• _Work required_: Pictures in the listing below are skipped, while the lines from the "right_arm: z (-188" line through the "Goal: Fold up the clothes" line are returned word for word.

= = = = = = =

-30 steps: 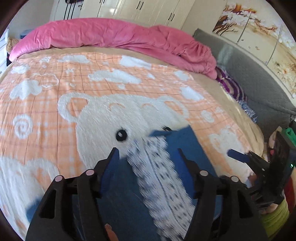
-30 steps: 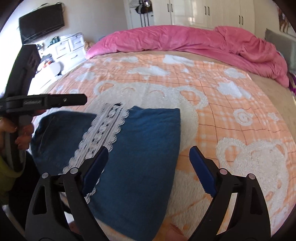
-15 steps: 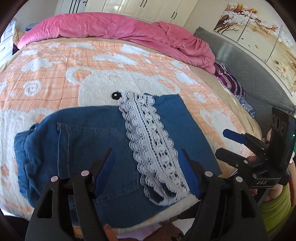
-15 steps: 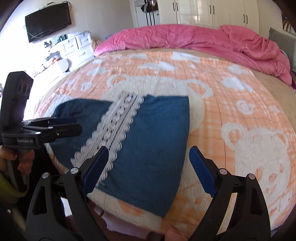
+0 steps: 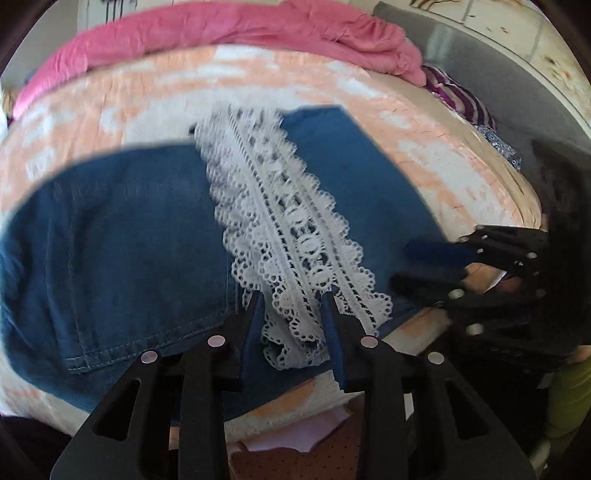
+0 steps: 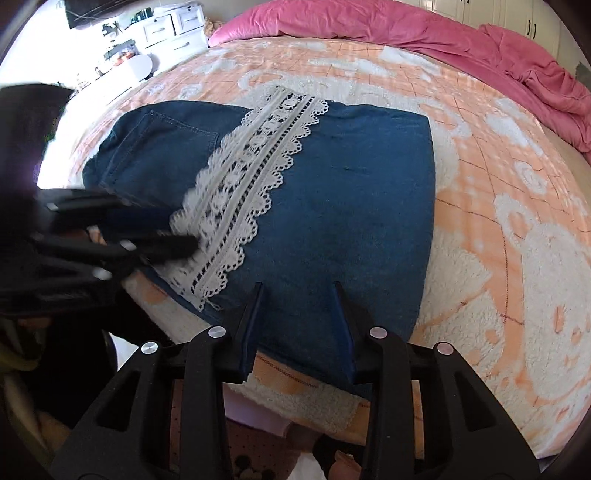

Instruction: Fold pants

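Folded blue denim pants (image 5: 129,240) lie at the bed's near edge, with a white lace strip (image 5: 280,221) running across them. My left gripper (image 5: 293,302) straddles the near end of the lace. Its jaws are closing, with a gap still showing on either side of the lace. From the right wrist it appears blurred as the left gripper (image 6: 183,230) at the lace strip (image 6: 251,177). My right gripper (image 6: 298,295) sits over the near hem of the pants (image 6: 351,203), jaws closing with denim between them. The left wrist view shows this right gripper (image 5: 402,264) at the pants' right corner.
An orange blanket with white bears (image 6: 517,184) covers the bed. A pink duvet (image 5: 240,29) is bunched along the far side. A purple striped cloth (image 5: 461,99) and grey upholstery (image 5: 498,74) lie to the right. White drawers (image 6: 173,29) stand far left. The bed's edge drops off just below both grippers.
Both grippers have come down toward the near edge of the pants, and their jaws have narrowed. The left one has settled around the lace end, the right one over the denim hem.
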### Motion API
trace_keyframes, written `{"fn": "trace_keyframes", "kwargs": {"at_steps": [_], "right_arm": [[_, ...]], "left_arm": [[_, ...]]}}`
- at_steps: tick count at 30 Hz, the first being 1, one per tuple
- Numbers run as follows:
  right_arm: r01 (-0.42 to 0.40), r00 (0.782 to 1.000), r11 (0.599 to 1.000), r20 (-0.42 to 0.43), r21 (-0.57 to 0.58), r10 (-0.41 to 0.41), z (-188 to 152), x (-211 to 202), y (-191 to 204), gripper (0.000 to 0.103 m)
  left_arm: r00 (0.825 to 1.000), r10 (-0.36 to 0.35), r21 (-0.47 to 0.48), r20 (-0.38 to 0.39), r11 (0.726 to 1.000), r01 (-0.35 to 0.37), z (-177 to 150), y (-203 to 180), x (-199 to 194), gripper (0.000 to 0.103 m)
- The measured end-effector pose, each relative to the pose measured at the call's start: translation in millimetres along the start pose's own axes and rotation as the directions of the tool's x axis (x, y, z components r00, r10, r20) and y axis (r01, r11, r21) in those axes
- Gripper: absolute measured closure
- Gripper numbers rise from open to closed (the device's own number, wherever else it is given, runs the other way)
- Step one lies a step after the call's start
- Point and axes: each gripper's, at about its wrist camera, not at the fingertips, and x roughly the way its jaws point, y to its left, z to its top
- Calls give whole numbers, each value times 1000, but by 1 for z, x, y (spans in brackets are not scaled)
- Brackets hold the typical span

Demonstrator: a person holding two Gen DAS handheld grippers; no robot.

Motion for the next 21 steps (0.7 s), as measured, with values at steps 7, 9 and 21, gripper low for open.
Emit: {"fn": "trace_keyframes", "kwargs": {"at_steps": [7,9,21], "right_arm": [[-48,992,998,123,42,43,8,-25,-6,54],[-57,989,997,138,55,49,14,-28,-8,53],[-118,973,992,193,-43,124,79,-37,26,29]], "left_arm": [[999,-11,-64,33,998,13,-1,11,-20,66],[999,0,-76,45,997,3,-3,12,-28,60],[975,168,-229,144,964,-133,-10,56,-91,29]]}}
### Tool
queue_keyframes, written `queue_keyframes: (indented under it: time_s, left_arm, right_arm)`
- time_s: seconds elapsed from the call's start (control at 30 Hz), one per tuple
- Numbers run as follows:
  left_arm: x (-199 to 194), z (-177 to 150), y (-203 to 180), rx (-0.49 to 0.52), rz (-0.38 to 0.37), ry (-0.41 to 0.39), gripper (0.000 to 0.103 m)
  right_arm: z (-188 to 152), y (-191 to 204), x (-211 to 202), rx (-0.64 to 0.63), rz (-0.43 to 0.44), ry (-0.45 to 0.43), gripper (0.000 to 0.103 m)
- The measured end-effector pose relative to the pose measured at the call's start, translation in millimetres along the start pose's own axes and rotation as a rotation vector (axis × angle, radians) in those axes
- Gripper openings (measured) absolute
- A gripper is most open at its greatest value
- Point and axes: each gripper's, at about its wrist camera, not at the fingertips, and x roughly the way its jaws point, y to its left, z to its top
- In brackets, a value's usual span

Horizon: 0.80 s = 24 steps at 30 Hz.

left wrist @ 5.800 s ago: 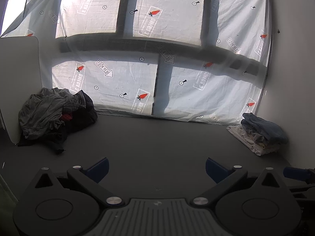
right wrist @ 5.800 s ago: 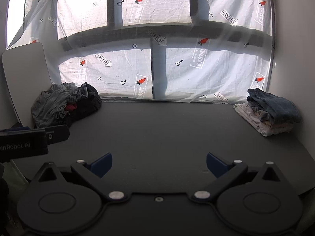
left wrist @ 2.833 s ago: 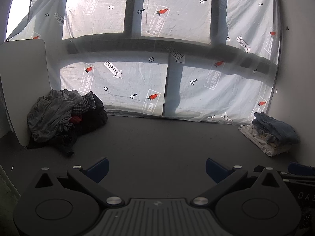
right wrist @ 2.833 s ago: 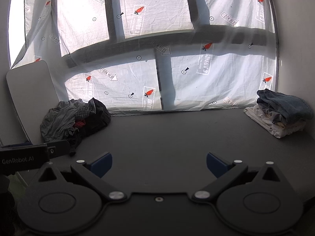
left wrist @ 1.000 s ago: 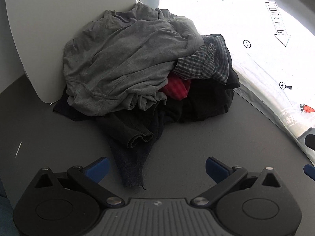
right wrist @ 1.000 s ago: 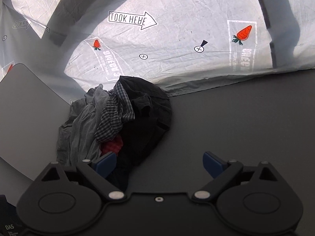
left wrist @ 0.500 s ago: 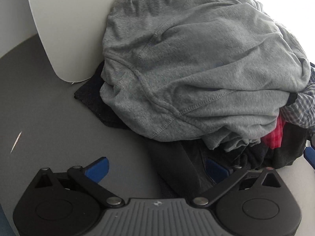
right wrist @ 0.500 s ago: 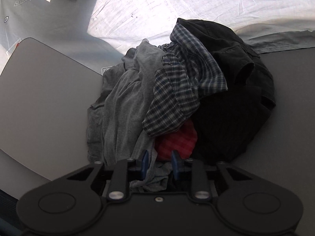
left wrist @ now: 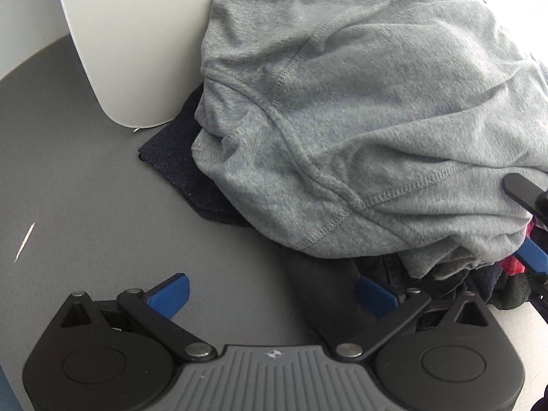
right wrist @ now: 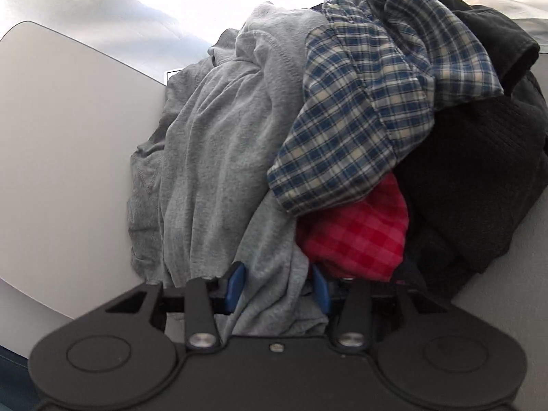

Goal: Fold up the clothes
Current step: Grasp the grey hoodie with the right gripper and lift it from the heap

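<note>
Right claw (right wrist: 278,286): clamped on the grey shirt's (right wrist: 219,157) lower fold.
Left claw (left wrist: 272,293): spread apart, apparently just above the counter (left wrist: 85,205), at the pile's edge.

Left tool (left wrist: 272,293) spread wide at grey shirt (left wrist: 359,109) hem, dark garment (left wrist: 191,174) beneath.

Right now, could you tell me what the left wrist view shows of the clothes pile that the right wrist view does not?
Only the left wrist view shows the open left gripper low over the grey table, a dark navy garment poking out under the pile, and a strip of black fabric between its fingers.

Only the right wrist view shows the blue plaid shirt and the right gripper shut on the grey shirt.

Both show the grey shirt, the white board behind it and the red checked cloth.
</note>
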Motion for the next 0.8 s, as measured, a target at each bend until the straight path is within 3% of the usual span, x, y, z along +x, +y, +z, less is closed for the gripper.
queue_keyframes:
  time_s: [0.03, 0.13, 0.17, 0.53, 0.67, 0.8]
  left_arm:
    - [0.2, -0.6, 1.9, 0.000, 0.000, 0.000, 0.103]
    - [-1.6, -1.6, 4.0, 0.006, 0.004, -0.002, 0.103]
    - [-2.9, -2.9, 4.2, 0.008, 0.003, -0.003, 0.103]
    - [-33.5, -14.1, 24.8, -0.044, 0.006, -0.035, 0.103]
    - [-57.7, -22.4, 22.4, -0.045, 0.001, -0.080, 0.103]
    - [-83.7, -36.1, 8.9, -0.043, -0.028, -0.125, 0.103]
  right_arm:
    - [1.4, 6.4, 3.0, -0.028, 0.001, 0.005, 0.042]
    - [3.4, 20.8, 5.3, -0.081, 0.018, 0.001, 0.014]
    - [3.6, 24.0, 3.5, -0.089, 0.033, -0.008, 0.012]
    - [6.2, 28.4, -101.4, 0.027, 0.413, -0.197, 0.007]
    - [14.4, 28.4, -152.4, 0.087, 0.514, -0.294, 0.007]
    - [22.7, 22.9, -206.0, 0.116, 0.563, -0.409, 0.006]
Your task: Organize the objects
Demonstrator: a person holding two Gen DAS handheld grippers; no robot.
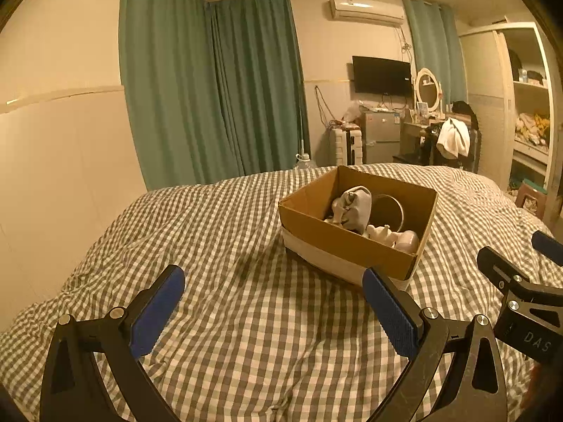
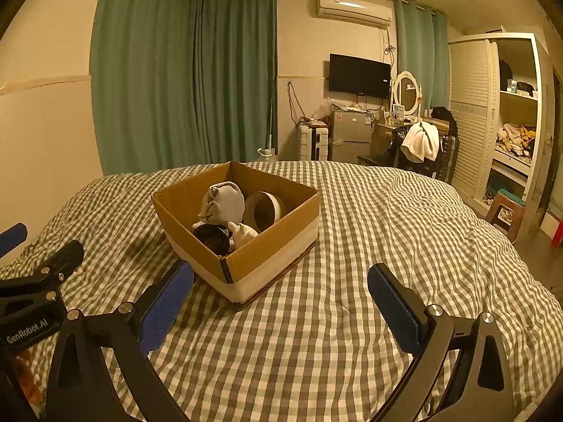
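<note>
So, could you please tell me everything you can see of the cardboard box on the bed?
The cardboard box is open-topped brown corrugated card with a pale band around its lower walls. It sits flat on the checked bedcover, one corner toward the grippers, neither touching it. Inside lie a grey cloth bundle, a tape roll, and smaller items.

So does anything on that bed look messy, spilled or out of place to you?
Nothing spilled. The cardboard box sits skewed on the checked bedcover, its contents jumbled: a grey cloth bundle leaning on a tape roll, pale pieces piled beside them. Both grippers are open and empty.
</note>
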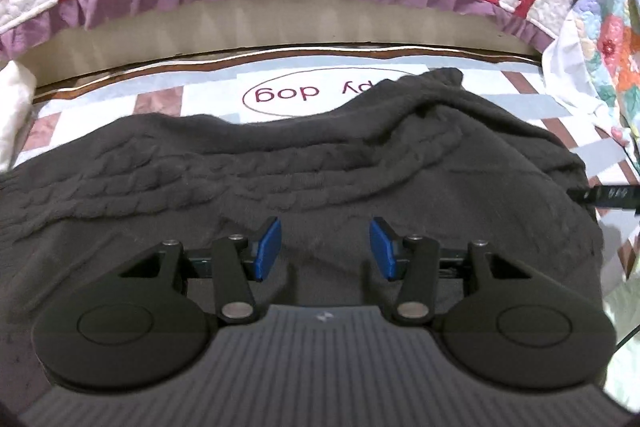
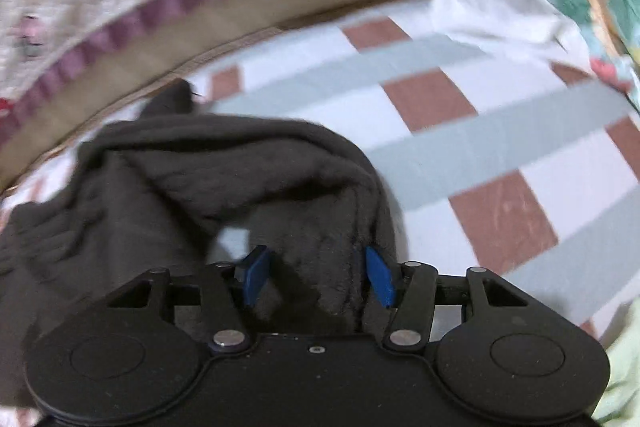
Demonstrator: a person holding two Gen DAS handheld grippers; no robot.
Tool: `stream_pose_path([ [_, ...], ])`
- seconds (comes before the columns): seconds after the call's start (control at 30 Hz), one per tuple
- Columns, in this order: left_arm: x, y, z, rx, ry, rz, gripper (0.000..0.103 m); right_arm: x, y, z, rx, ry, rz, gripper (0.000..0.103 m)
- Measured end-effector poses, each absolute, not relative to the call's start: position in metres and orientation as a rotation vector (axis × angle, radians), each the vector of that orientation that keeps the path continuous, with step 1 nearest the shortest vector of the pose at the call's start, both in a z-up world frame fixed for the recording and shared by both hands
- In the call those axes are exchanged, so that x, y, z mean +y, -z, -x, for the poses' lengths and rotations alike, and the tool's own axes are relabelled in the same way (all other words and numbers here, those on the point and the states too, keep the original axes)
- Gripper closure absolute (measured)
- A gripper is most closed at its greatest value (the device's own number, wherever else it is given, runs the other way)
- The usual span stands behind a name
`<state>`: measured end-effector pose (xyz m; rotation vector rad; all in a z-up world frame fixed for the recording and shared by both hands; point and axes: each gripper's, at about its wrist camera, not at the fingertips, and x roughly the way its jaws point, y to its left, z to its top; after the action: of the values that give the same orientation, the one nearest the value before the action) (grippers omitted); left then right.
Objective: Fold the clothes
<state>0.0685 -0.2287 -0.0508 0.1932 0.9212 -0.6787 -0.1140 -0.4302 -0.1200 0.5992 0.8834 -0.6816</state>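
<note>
— Looking from the left wrist view, where does the dark grey sweater [image 1: 304, 163] lie from the left gripper [image 1: 325, 251]?

— Directly under it and ahead of it. The sweater is spread on the checked bed cover [image 1: 208, 99], and its long axis goes from side to side across the view, with the cable-knit ribs going the same way. The far edge is bunched up toward the right.

— And the right gripper [image 2: 318, 277]?

— It is at the bunched corner of the same sweater [image 2: 224, 187]. A thick fold of the knit rises between its blue pads [image 2: 379, 277]. I judge this hand is the nearer one to the loose edge.

— Are the jaws clamped?

— No. On the left they stand partly apart above the flat cloth and hold nothing. On the right they are wide apart; the fold is between them and seems to brush the right pad, but it is not squeezed.

— So the next fold?

— Probably it goes across the short way, over the long axis.
</note>
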Motion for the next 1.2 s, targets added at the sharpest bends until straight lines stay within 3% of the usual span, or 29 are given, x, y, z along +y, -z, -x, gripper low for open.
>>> stream_pose_path([
  [0.07,-0.234,0.056,-0.073,0.907,0.695,-0.204,0.054,-0.430,0.128,0.111,0.852,0.711,-0.568,0.045],
  [0.1,-0.235,0.059,-0.075,0.902,0.704,-0.206,0.054,-0.432,0.128,0.108,0.830,0.713,-0.556,0.055],
  [0.13,-0.235,0.062,-0.079,0.907,0.711,-0.194,0.054,-0.433,0.129,0.106,0.809,0.715,-0.545,0.074],
  [0.33,-0.217,0.079,-0.098,0.954,0.729,-0.054,0.055,-0.436,0.092,0.081,0.775,0.776,-0.318,0.090],
  [0.77,-0.187,0.074,-0.115,0.852,0.734,0.094,0.054,-0.364,-0.043,-0.068,0.533,0.515,0.324,0.091],
  [0.97,-0.175,0.081,-0.122,0.820,0.727,0.133,0.054,-0.297,-0.037,-0.131,0.546,0.160,0.378,0.090],
  [1.07,-0.173,0.086,-0.127,0.831,0.713,0.146,0.054,-0.267,-0.017,-0.142,0.634,-0.082,0.288,0.079],
  [1.1,-0.173,0.089,-0.128,0.838,0.706,0.146,0.054,-0.259,-0.010,-0.142,0.676,-0.165,0.248,0.068],
  [1.2,-0.172,0.098,-0.129,0.861,0.683,0.136,0.054,-0.258,0.008,-0.130,0.776,-0.338,0.132,0.067],
])
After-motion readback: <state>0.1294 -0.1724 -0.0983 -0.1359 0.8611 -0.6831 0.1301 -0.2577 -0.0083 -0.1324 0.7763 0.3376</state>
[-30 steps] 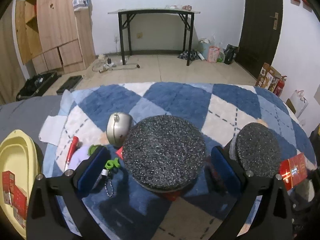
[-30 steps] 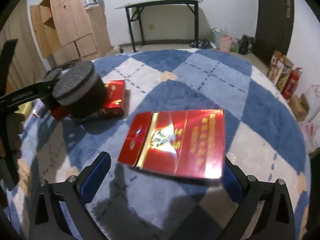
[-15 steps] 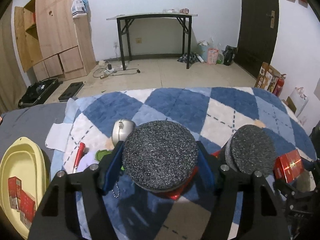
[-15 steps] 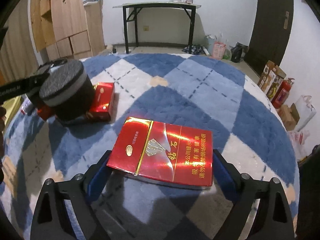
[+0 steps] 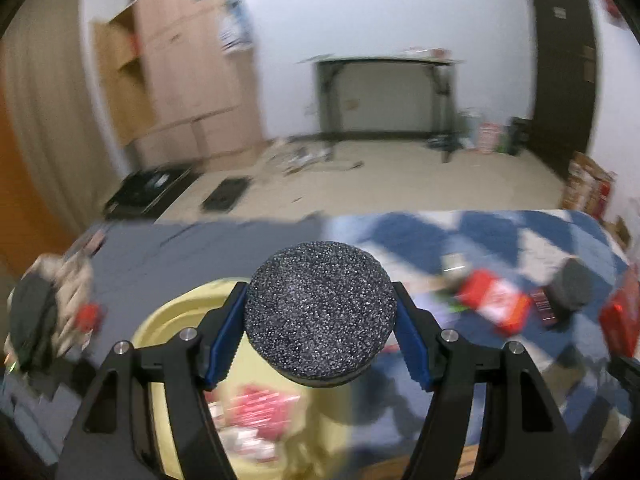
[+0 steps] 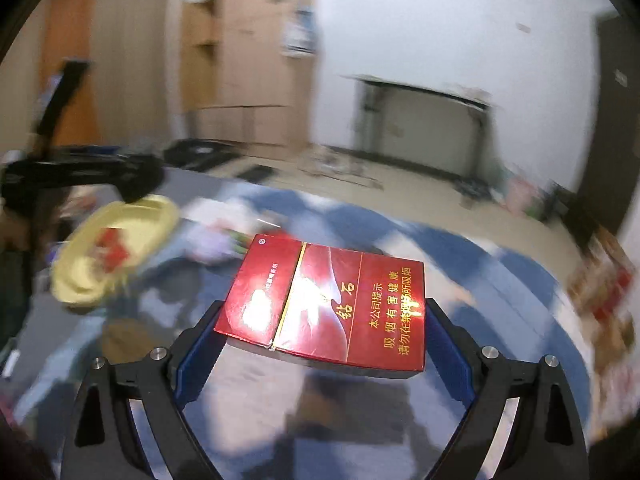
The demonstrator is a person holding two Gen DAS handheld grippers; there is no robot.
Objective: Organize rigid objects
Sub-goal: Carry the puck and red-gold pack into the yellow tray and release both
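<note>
My left gripper (image 5: 320, 338) is shut on a round dark speckled puck (image 5: 320, 312), lifted and held over the near rim of a yellow tray (image 5: 176, 320) that holds several red packs. My right gripper (image 6: 322, 340) is shut on a flat red cigarette carton (image 6: 328, 304) with gold lettering, raised above the blue and white checked rug (image 6: 460, 264). From the right wrist view the yellow tray (image 6: 116, 248) lies to the left, with the left gripper's black frame above it. Both views are blurred by motion.
On the rug to the right lie a red pack (image 5: 494, 304) and a second dark puck (image 5: 572, 288). A person's hand (image 5: 52, 304) shows at the left edge. Beyond are a wooden cabinet (image 5: 184, 80), a black table (image 5: 384, 96) and a dark door (image 5: 560, 64).
Both grippers closed on their objects, lifted them off the rug and swung left. The puck now hangs over the yellow tray, and the carton is in the air facing the tray.
</note>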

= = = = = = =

• _Final answer_:
  right_arm: z (-188 to 152), y (-191 to 204), x (-211 to 202), rx (-0.64 to 0.63), rz (-0.43 to 0.44), ry (-0.45 to 0.43), gripper (0.000 to 0.103 m)
- The measured end-effector pose relative to the pose measured at the call's start, translation in millimetres along the start pose's own axes and rotation as a rotation vector (axis × angle, radians) in those axes
- Gripper openings (measured) absolute
- A gripper is most open at its greatest value
- Point and axes: each gripper's, at about its wrist camera, not at the fingertips, and x roughly the way its jaws point, y to its left, z to its top
- In brackets, a value's usual span

Horizon: 0.80 s = 24 steps at 30 Hz.

left wrist @ 5.800 s ago: 
right wrist @ 5.800 s ago: 
left wrist @ 2.833 s ago: 
right wrist @ 2.833 s ago: 
left wrist @ 1.000 s ago: 
right wrist @ 1.000 s ago: 
left wrist @ 0.500 s ago: 
right wrist @ 0.500 s ago: 
left wrist @ now: 
right wrist @ now: 

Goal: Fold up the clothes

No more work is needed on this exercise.